- Robati Shahzadeh Location within Iran
- Coordinates: 36°26′59″N 58°13′27″E﻿ / ﻿36.44972°N 58.22417°E
- Country: Iran
- Province: Razavi Khorasan
- County: Khoshab
- District: Meshkan
- Rural District: Meshkan

Population (2016)
- • Total: 371
- Time zone: UTC+3:30 (IRST)

= Robati Shahzadeh =

Village in Razavi Khorasan province, Iran

Robati Shahzadeh (رباطي شاهزاده) (Note: Also romanized as Robāţī Shāhzādeh) is a village in Meshkan Rural District (Note: Formerly Darreh Yam Rural District) of Meshkan District in Khoshab County, Razavi Khorasan province, Iran.

==Demographics==
===Population===
At the time of the 2006 National Census, the village's population was 476 in 122 households, when it was in Taghenkuh-e Shomali Rural District of Taghenkuh District in Firuzeh County.
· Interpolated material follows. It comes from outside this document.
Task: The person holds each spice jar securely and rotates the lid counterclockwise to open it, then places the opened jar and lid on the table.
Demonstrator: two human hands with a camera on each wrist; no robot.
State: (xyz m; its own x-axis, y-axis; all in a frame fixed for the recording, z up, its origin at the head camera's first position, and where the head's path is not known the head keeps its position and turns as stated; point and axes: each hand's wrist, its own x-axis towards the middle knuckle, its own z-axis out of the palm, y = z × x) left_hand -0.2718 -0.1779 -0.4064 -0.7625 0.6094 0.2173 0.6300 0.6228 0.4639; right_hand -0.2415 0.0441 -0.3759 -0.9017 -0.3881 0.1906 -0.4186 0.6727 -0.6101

The following census in 2011 counted 459 people in 127 households, by which time Jambarjuq had been separated from the county in the establishment of Khoshab County. The village was transferred to Meshkan Rural District in the new Meshkan District. The 2016 census measured the population of the village as 371 people in 111 households.